Hi, I’m Gemma, the owner of Clifford’s restaurant in London. I trained as a chef, worked in some great, busy kitchens, and thought I knew enough about the restaurant world to open my own place. I was so wrong. The past few years have been the toughest, most intense experience of my life, filled with long days, endless obstacles, and countless mistakes. If you had told me how hard it would be, I’m not sure I would have had the courage to take the leap—but I wonder if I could go back and talk to my fresh faced younger self what I would say? Would I warn her, would I shake her and tell her to run for the hills?
Running a restaurant is a completely different beast to working in a kitchen. It’s not just about creating delicious dishes; it's about mastering every tiny detail, from budgeting and staffing to fixing the plumbing.

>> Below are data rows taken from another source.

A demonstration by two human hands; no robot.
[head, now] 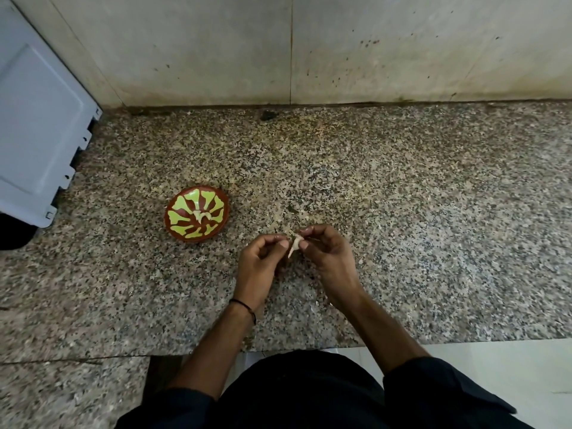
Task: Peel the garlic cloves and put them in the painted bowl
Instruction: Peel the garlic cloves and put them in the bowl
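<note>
Granite counter [433, 212], speckled brown-grey, fills the head view, with a stained tile wall [216, 48] behind it. Only the one view.

The left hand [261, 263] and right hand [329, 257] meet near mid-frame, held above the counter. The garlic clove [294, 244] sits between them: pale, small, its pointed end aimed down toward the person. Left thumb and forefinger pinch it from the left, and the other left fingers are curled in. Right thumb and forefinger pinch it from the right at its upper end, the rest of the right fingers curled under. A bit of loose skin sticks out at the clove's top; cannot tell how much peel is left on it.

The painted bowl [198, 213], red-brown with a lime-green pattern, stands on the counter to the left of the hands, apart from them. A few pale pieces [202, 215] lie at its centre.

There is a black thread band [246, 306] on the left wrist. A grey-blue panel [37, 119] leans at the far left edge. Dark sleeves show at the bottom.
</note>
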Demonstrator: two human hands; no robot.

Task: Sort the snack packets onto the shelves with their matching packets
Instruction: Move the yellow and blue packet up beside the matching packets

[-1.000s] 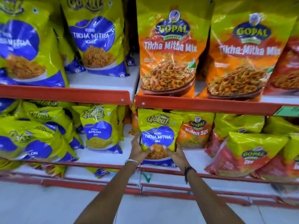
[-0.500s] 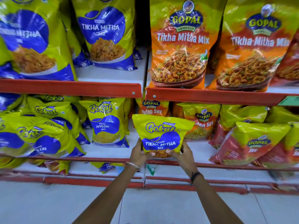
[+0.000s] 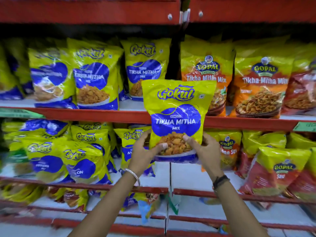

I’d romanticised the idea of having my own place—imagined it would be all about the food and the atmosphere, with bustling dining rooms and happy guests. I wasn’t prepared for how much of my time would be spent doing everything except cooking. There were a million tasks that needed attention, from negotiating leases and sourcing equipment to learning how to change a U-bend. Plumbing problems quickly became a bigger part of my life than I ever thought they would be.
Looking back, I realise I made so many mistakes along the way. I hired the wrong people, chose some suppliers who didn’t work out, and underestimated the level of paperwork involved. There were times when I trusted my gut when I should have looked at the data, and times I trusted the data instead of my gut.

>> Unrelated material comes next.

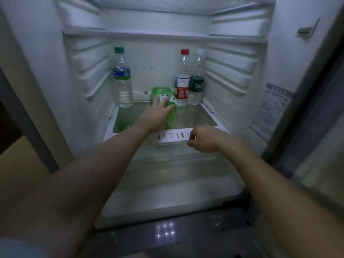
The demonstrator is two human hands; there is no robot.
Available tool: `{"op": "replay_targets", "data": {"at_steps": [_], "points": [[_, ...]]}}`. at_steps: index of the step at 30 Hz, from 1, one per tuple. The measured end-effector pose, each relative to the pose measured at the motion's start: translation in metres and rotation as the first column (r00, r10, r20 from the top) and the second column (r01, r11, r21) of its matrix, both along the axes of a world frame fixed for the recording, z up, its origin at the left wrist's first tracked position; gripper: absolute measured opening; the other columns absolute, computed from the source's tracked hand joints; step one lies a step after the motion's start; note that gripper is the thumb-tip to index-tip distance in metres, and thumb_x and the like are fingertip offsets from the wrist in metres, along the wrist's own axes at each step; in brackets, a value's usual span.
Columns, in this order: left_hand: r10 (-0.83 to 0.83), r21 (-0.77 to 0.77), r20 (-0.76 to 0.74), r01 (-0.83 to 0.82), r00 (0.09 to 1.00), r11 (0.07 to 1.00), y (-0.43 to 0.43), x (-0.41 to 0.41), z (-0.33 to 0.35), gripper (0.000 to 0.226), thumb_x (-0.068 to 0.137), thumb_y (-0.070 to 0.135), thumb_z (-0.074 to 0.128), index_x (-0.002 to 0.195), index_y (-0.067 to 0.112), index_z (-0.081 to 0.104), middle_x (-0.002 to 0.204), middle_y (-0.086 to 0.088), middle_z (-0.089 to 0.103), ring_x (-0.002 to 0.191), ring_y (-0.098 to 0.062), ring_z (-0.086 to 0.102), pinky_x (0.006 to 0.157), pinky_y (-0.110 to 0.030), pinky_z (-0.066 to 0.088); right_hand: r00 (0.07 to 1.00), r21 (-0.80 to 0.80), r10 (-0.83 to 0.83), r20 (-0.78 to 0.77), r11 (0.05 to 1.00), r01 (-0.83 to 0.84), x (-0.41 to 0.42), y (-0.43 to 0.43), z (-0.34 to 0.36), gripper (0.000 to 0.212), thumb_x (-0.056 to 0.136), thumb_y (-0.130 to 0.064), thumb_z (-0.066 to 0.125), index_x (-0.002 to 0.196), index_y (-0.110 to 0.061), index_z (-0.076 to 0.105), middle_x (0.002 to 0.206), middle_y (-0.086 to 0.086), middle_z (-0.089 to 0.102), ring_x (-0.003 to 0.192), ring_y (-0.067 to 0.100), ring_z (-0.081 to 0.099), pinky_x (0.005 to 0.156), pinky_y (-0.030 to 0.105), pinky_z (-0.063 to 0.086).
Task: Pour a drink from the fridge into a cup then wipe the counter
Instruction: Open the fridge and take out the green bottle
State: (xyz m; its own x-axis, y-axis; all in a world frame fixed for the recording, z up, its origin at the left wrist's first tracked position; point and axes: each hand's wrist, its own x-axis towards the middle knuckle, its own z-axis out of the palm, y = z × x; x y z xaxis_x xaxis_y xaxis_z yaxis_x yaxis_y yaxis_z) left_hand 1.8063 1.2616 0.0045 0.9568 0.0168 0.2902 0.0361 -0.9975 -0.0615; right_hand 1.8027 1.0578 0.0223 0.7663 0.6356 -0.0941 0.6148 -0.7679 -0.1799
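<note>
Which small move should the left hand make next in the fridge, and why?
Probably close the left hand round the green carton and lift it out. Its fingers lie on the carton, though whether they grip it is unclear. The red-capped bottle stands close beside it, so a firm hold should come first.
</note>
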Motion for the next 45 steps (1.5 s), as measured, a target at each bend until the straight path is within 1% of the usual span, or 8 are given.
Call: {"op": "replay_targets", "data": {"at_steps": [5, 14, 20, 26, 34, 39, 42, 45], "points": [[-0.037, 0.036, -0.053, 0.039, 0.998, 0.999, 0.009, 0.021, 0.004, 0.091, 0.082, 0.013, 0.07, 0.153, 0.039, 0.019, 0.164, -0.003, 0.005, 0.15, -0.037, 0.003, 0.114, -0.069, 0.014, 0.998, -0.017, -0.009, 0.066, 1.0, 0.01, 0.006, 0.004, -0.006, 0.022, 0.089, -0.031, 0.054, 0.103, -0.016, 0.064, 0.104, 0.008, 0.063, 0.086, 0.025, 0.055, 0.075, 0.034, 0.049], [-0.106, 0.046, 0.051, 0.104, 0.993, 0.994, 0.003, 0.047, -0.009, 0.07, 0.085, 0.032, 0.071, 0.146, 0.039, 0.036, 0.162, -0.01, 0.011, 0.147, -0.042, 0.009, 0.101, -0.068, 0.039, 0.99, 0.015, -0.016, 0.137, 1.0, 0.015, 0.005, 0.002, -0.014, 0.022, 0.091, -0.025, 0.049, 0.099, -0.01, 0.064, 0.104, 0.012, 0.063, 0.088, 0.029, 0.058, 0.067, 0.031, 0.042], [-0.138, -0.243, 0.3, 0.215, 0.944, 0.946, -0.014, 0.024, 0.007, 0.049, 0.083, 0.054, 0.062, 0.127, 0.032, 0.061, 0.156, -0.007, 0.033, 0.14, -0.035, 0.03, 0.106, -0.069, 0.03, 0.995, -0.02, -0.017, 0.094, 1.0, 0.019, -0.003, -0.009, -0.01, 0.022, 0.091, -0.027, 0.049, 0.098, -0.011, 0.062, 0.108, 0.01, 0.061, 0.097, 0.03, 0.058, 0.078, 0.036, 0.048], [0.065, -0.635, 0.546, 0.361, 0.835, 0.683, -0.038, -0.013, 0.045, 0.035, 0.081, 0.037, 0.074, 0.107, 0.014, 0.072, 0.14, -0.009, 0.056, 0.122, -0.027, 0.054, 0.104, -0.047, 0.044, 0.998, -0.055, -0.011, 0.055, 0.998, 0.014, -0.025, -0.02, -0.002, 0.018, 0.093, -0.029, 0.05, 0.081, -0.015, 0.049, 0.092, 0.01, 0.053, 0.084, 0.028, 0.049, 0.072, 0.032, 0.041], [0.19, -0.772, 0.555, 0.417, 0.81, 0.48, -0.077, -0.089, 0.075, 0.032, 0.085, 0.024, 0.074, 0.108, 0.002, 0.071, 0.102, -0.002, 0.07, 0.083, -0.001, 0.065, 0.068, -0.01, 0.053, 0.997, -0.091, 0.074, 0.028, 0.993, -0.071, -0.062, -0.041, -0.002, 0.021, 0.096, -0.03, 0.048, 0.102, -0.013, 0.059, 0.112, 0.01, 0.058, 0.089, 0.023, 0.053, 0.074, 0.031, 0.042], [0.247, -0.818, 0.496, 0.353, 0.833, 0.454, -0.105, -0.137, 0.082, 0.028, 0.086, 0.028, 0.074, 0.091, 0.001, 0.071, 0.075, -0.001, 0.066, 0.067, -0.013, 0.062, 0.063, -0.02, 0.055, 0.992, -0.096, 0.122, 0.042, 0.988, -0.118, -0.091, -0.052, -0.008, 0.023, 0.095, -0.03, 0.051, 0.079, -0.014, 0.054, 0.09, 0.004, 0.053, 0.08, 0.021, 0.052, 0.071, 0.031, 0.042], [0.281, -0.856, 0.414, 0.265, 0.866, 0.444, -0.117, -0.16, 0.078, 0.023, 0.086, 0.026, 0.073, 0.078, 0.006, 0.066, 0.074, -0.004, 0.062, 0.066, -0.017, 0.059, 0.065, -0.03, 0.053, 0.989, -0.088, 0.145, 0.003, 0.986, -0.144, -0.108, -0.058, -0.012, 0.016, 0.096, -0.029, 0.051, 0.094, -0.015, 0.058, 0.093, 0.004, 0.055, 0.084, 0.021, 0.056, 0.072, 0.032, 0.046], [0.289, -0.904, 0.274, 0.144, 0.917, 0.402, -0.122, -0.182, 0.071, 0.02, 0.084, 0.027, 0.074, 0.084, 0.008, 0.068, 0.08, -0.006, 0.067, 0.067, -0.015, 0.064, 0.066, -0.029, 0.055, 0.989, -0.08, 0.139, -0.044, 0.987, -0.142, -0.122, -0.065, -0.016, 0.021, 0.095, -0.027, 0.051, 0.078, -0.014, 0.051, 0.087, 0.007, 0.061, 0.075, 0.021, 0.062, 0.069, 0.034, 0.052]]}}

One of the toughest lessons was learning how to manage people, I recently said to my girlfriends it was the hardest and least rewarding thing I've ever done which was an emotional response to something or other. But it does drain you, it is almost impossibly hard. Managing a full team, keeping them motivated, and navigating the ever-changing dynamics of staff turnover was a whole new challenge. There are days when I feel more like a therapist than a chef—juggling everyone’s needs, problems and personalities. The amount of information people give me in order to get a sick day is quite extraordinary- photos of them on the toilet, voice notes, emails from their parents.
When the pandemic hit, I was sure it would be the end for Clifford’s. We were still finding our footing, and suddenly we had to close our doors, figure out whether a takeaway service would work, and there was no one to turn to. My uncle who also has his own business told me it's the loneliest place owning a business sometimes and he's right. It was a lonely time, but it was also a beautiful time- a time when I returned to cooking and fell in love with my now husband. But I was riddled with anxiety. I just hid away, didn't open emails, avoided calls. But when I threw myself back into it it made me feel invincible.
If I could go back and do it all again, I’d do so many things differently. I’d start smaller, take more time to find the right team, and spend more time understanding the non-culinary side of the business. I’ve come to realise that running a restaurant is not just about passion for food, but the stamina to keep going, to change plans at a moment’s notice, and to never stop learning. It's about thinking on your feet, throwing everything at the wall until something sticks.
Clifford’s has become a reflection of my journey. It’s not a perfect restaurant—it has scars and stories, just like I do. I’ve had to renovate, change menus, and adapt to trends more times than I can count, but I’ve also learned to find beauty in the chaos. It’s in those moments of uncertainty and exhaustion that I’ve found the most growth.
Despite all the setbacks and mistakes, I wouldn’t trade the experience for anything. I’ve learned so much about myself and what I’m capable of. The restaurant has tested me, but it’s also made me a better chef, a more resilient person, and, hopefully, a better leader. Clifford’s is still here, and so am I just about- both stronger for all the challenges we’ve faced.
I’m excited to share more about the ups and downs of running a restaurant, the lessons I’ve learned, and the stories that make Clifford’s what it is today. Whether you’re thinking of opening your own place or just curious about the life behind the scenes, I hope you’ll join me on this journey. There’s still so much more to come, and I’m grateful for every step along the way—even the hard ones.
Thank you for being part of this story.